Intel has been awarded a patent that provides basic information about the company's thread scheduling approach in multi-processor computers. Filed on March 26, 2007 the USPTO confirmed the rights to it earlier this week.
The patent include the idea to leverage stored instructions in a computer system to "assign two threads to processors based on bandwidth utilization of the two threads in combination; determine whether the bandwidth utilization of the two combined threads exceeds a threshold value; use a cache simulator to construct a coupling degree matrix; use a software library to develop said coupling degree matrix; and use the coupling degree matrix to allocate threads to processors when the bandwidth utilization does not exceed said threshold."
Also claimed are instructions that provide information on whether the bandwidth utilization exceeds a threshold of 15 percent, as well as a capability to store "the coupling degree matrix by rating two threads in terms of the total amount of accesses to cache lines shared between two threads," as well as a "scheduler to determine the coupling degree matrix by rating the threads in terms of the total amount of accesses to cache lines."
In the scheduling process, idle threads and idle process pairs are first identified and a loop to check for more pairs is launched, after which threads to idle processors are assigned. This process repeats until all process pairs have been covered. As soon as no more pairs are available, the loop may identify an individual thread that is assigned to a process.

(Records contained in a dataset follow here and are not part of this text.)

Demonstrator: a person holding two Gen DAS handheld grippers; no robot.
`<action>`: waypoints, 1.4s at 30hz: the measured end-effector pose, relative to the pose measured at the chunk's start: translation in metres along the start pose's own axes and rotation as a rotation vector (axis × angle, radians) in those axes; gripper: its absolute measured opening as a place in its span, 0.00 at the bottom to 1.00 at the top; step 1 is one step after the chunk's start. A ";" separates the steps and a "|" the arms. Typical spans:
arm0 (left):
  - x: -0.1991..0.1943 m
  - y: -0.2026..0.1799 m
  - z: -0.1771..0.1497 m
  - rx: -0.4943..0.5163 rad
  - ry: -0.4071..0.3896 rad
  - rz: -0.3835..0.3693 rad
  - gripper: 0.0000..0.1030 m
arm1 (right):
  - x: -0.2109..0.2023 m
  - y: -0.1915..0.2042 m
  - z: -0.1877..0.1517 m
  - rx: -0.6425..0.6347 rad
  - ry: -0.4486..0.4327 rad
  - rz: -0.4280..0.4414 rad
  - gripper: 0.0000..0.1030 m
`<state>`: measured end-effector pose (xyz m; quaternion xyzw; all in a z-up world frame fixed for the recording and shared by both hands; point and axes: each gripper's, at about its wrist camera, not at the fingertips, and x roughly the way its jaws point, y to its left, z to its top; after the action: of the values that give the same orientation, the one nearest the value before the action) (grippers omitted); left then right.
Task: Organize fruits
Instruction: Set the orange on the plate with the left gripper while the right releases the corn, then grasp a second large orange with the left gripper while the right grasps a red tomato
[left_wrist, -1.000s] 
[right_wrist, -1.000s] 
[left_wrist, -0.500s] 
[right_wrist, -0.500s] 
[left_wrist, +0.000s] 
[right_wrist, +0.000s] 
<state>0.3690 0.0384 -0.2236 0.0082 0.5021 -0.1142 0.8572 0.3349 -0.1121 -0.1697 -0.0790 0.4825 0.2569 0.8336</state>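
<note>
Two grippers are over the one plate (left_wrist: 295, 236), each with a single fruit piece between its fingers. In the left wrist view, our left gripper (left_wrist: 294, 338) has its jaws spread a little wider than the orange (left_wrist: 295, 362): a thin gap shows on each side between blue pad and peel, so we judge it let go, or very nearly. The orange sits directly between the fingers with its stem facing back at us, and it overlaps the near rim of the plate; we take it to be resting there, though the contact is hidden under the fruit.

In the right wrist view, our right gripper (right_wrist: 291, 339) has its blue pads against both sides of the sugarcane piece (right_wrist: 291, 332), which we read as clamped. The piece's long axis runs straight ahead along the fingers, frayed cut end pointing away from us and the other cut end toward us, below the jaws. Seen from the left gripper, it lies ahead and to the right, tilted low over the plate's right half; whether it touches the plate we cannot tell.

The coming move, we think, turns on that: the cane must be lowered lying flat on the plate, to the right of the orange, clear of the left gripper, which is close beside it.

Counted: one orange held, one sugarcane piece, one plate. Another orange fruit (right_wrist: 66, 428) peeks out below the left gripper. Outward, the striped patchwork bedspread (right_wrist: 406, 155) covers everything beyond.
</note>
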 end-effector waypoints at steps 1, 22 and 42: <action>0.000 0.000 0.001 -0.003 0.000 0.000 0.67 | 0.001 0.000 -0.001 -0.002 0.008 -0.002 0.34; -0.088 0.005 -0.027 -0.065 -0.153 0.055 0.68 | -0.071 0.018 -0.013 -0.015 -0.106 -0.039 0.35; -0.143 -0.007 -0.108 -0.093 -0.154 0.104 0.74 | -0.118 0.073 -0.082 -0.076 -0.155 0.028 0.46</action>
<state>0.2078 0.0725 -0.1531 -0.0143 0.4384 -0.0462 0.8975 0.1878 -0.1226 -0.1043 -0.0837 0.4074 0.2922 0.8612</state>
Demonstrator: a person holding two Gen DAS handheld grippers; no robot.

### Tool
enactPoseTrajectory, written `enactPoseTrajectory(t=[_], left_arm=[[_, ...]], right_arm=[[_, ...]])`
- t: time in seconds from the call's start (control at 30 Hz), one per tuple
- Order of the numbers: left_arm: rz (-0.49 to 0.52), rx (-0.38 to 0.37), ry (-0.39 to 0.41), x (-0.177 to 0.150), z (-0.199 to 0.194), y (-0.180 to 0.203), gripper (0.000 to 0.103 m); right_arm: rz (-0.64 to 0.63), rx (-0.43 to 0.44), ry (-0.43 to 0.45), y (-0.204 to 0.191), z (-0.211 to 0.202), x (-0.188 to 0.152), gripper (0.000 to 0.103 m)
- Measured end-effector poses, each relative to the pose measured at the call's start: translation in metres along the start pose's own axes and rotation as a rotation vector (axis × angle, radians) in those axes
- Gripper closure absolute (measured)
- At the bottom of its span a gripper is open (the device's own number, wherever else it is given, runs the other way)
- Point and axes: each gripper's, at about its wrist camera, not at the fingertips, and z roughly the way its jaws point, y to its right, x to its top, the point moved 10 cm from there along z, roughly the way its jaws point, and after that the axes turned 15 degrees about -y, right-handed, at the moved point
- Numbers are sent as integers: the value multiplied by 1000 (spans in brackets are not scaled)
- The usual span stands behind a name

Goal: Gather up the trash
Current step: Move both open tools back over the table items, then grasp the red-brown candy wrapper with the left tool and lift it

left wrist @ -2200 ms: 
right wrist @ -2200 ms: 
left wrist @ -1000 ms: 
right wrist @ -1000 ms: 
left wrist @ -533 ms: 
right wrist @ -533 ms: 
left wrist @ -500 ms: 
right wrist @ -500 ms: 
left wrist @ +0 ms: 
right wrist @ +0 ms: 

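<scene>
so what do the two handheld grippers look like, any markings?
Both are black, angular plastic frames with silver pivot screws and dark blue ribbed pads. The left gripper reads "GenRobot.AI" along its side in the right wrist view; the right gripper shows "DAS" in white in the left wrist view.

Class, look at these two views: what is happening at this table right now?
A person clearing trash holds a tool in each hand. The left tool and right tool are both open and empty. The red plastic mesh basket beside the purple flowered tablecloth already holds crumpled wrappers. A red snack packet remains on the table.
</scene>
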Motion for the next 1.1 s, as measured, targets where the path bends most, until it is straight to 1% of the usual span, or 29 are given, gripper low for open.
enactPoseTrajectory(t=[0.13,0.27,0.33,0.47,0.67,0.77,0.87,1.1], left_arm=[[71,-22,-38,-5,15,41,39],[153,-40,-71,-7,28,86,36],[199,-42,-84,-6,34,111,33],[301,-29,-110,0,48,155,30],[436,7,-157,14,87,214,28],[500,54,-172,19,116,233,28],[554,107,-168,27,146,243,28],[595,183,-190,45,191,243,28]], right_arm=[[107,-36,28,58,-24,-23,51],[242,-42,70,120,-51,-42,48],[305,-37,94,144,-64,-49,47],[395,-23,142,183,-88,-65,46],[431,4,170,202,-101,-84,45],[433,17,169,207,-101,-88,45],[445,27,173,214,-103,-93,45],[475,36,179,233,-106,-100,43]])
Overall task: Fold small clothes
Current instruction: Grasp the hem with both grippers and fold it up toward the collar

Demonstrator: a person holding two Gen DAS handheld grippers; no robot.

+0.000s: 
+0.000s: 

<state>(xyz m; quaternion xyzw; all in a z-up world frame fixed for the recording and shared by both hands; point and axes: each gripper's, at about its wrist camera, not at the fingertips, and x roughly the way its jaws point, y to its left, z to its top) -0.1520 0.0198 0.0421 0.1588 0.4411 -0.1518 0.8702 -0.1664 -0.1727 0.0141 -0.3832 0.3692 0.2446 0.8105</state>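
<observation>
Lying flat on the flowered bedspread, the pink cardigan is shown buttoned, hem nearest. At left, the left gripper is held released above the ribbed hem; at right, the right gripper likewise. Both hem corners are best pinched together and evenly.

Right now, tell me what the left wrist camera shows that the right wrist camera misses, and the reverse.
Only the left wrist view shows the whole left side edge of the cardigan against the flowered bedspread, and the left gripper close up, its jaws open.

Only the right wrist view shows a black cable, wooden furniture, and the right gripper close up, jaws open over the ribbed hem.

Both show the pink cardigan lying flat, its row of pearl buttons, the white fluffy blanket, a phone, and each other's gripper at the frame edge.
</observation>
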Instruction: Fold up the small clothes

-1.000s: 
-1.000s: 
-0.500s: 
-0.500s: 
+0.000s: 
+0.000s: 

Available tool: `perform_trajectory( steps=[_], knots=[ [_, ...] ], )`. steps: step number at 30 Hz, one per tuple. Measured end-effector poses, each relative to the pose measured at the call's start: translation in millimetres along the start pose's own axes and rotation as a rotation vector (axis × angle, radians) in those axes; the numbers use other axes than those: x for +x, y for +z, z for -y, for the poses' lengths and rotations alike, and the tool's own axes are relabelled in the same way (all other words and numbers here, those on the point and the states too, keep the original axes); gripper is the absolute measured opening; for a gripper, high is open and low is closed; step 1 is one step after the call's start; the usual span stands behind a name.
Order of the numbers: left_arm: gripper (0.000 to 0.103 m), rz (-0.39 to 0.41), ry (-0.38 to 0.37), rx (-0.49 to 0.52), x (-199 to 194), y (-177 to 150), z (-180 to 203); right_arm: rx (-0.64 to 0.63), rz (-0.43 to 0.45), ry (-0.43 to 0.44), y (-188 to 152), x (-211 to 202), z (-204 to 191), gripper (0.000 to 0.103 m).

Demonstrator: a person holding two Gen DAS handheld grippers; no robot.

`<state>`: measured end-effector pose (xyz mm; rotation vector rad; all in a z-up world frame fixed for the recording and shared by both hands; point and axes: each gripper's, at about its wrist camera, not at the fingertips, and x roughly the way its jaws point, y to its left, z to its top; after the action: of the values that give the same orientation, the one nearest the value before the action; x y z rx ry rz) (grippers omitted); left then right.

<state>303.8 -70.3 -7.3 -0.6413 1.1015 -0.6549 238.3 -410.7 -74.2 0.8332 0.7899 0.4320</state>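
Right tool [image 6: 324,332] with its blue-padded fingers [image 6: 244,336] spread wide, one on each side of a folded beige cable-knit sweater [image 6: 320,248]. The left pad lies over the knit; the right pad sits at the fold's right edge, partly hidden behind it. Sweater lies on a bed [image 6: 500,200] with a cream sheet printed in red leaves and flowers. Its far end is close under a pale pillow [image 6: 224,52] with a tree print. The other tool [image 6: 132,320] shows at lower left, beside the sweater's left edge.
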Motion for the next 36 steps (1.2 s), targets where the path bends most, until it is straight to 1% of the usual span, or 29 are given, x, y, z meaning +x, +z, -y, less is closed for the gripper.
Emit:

The patented scheduler uses information about the location of data between threads and bandwidth demand to evaluate thread allocation for performance purposes. According to the patent, bandwidth utilization is considered the highest priority in determining the thread schedule, followed by data location. The document concludes that, if a bandwidth threshold of co-scheduled threads on one cluster exceeds a certain level, "for example 15 percent", the system would schedule the threads on different clusters. If the utilization is below the defined level, the system assumes that closely coupled threads on one cluster would achieve higher performance.